Fig. 6. Roelandt Savery (1576–1639), Landscape with a Castle and Figures, ca. 1590, oil on panel, 59 x 80.7 cm.
Cassel, musée départemental de Flandre, inv. 2007.6.1 / © Jacques Quecq d’Henripret. Acquired with the assistance of the Fonds Régional d’Acquisition des Musées

From valley floor to hilltop, incandescent smoke lights up the sky. No one but Lot and his daughters, visible in the foreground, will survive the divine wrath. Attributed to Joos de Momper for its loose touch, almost Impressionist in the way color prevails over line, this panel is striking for the unusually large dimensions it devotes to the subject. And this “out of the ordinary” is precisely what the Musée de Flandre is after. Quite apart from the geniuses of Flemish painting, there is a plethora of masters who have also left their mark on the history of art.

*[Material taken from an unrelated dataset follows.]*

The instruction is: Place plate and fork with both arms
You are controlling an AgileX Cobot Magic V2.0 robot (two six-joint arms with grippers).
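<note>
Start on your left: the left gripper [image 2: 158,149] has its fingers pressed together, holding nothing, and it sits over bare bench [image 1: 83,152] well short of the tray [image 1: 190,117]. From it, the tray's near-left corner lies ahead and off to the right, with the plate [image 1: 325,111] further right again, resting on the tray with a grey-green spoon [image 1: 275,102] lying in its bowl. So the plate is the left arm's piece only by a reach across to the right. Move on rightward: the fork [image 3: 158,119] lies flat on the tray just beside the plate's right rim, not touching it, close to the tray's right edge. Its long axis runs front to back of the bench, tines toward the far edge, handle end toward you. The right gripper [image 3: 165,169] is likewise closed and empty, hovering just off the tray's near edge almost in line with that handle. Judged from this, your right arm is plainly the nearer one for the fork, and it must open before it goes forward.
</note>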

Open to the world, these masters—sometimes adventurers for whom the Alps held no fear, often unsuspected scholars, or perhaps formidable merchants steeped in the mischievous wit of Till Eulenspiegel—share an inclination toward a certain lightheartedness, evident in their earthy genre scenes in the manner of the singeries (fig. 8) that parody the human condition. Diverse on many different counts, Flemish art is as bewildering as it is fascinating.

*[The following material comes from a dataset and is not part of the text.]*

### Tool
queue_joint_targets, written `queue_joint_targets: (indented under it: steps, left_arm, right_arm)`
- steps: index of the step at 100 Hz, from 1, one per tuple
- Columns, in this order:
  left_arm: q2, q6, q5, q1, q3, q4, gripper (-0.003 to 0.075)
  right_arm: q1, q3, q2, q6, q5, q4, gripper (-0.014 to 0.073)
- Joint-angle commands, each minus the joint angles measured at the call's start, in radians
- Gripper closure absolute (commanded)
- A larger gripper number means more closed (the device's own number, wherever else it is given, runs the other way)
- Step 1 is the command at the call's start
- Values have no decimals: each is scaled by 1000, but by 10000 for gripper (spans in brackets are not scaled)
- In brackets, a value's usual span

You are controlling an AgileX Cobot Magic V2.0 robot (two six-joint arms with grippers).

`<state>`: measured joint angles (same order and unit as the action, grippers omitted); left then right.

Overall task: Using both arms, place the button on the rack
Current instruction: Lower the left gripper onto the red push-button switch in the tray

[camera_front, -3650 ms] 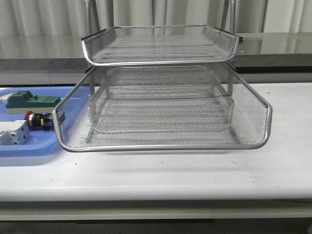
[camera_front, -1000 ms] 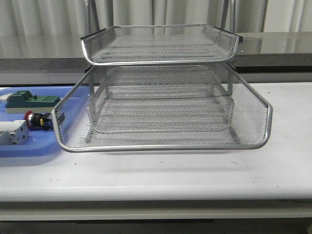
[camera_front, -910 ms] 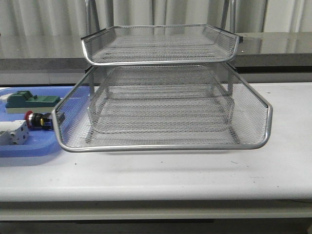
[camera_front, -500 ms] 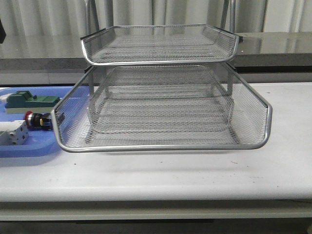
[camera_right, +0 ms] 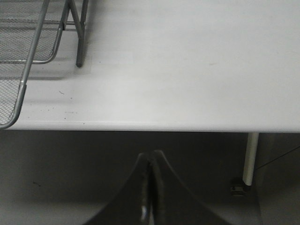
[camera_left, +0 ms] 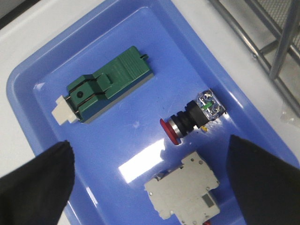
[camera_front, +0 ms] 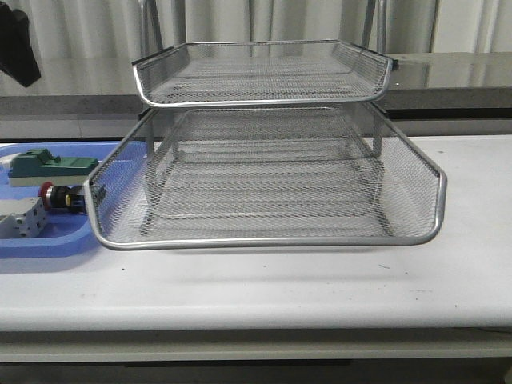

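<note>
One button (camera_left: 190, 122) lies in the blue tray (camera_left: 42, 70), between the left claw's (camera_left: 150, 187) spread-apart fingers, its long axis slanting across their gap. The right claw (camera_right: 150, 187), pressed together, hangs off the worktop's (camera_right: 187, 61) edge, far from it.

A blue tray (camera_left: 42, 70) on a white table (camera_front: 320, 280) holds a green block (camera_left: 105, 84) at 11 o'clock and a grey terminal block (camera_left: 185, 192) at 5.
</note>
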<state>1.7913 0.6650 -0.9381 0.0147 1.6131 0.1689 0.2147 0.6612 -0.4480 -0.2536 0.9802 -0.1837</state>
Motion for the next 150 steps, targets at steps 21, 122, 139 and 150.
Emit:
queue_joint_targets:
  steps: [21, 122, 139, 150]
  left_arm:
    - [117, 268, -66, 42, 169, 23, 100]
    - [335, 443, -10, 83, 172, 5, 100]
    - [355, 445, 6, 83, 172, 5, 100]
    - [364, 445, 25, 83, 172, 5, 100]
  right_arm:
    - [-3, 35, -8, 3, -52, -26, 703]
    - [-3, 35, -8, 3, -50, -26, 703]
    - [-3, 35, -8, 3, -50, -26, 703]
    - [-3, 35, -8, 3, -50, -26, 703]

In harmony with its acquisition policy, the museum’s temporary exhibition programming reinforces its scientific orientation and centers around two main approaches: straying off the beaten track and challenging prejudices. These exhibitions alternate between the thematic (Sensualité et Volupté in 2010, Splendeurs du Maniérisme in 2013, La Flandre et la Mer in 2015, L’Odyssée des Animaux in 2016, Fêtes et Kermesses au Temps des Brueghel in 2019), and the monographic (Érasme Quellin in 2014, Gaspar de Crayer in 2018, La Dynastie Francken in 2021), an approach that allows the museum to call upon the expertise of international art historians, to further knowledge, to initiate debate (in particular where attribution is concerned), and to surprise its visitors by helping them to discover paintings overlooked by history or subjects hitherto no more than superficially grasped. The combination of these two approaches has without doubt helped to forge the museum’s identity and boost its reputation over the course of the years.

Sandrine Vézilier-Dussart is director and curator at Musée de Flandre in Cassel, France.

This article was translated from French by Richard George Elliott.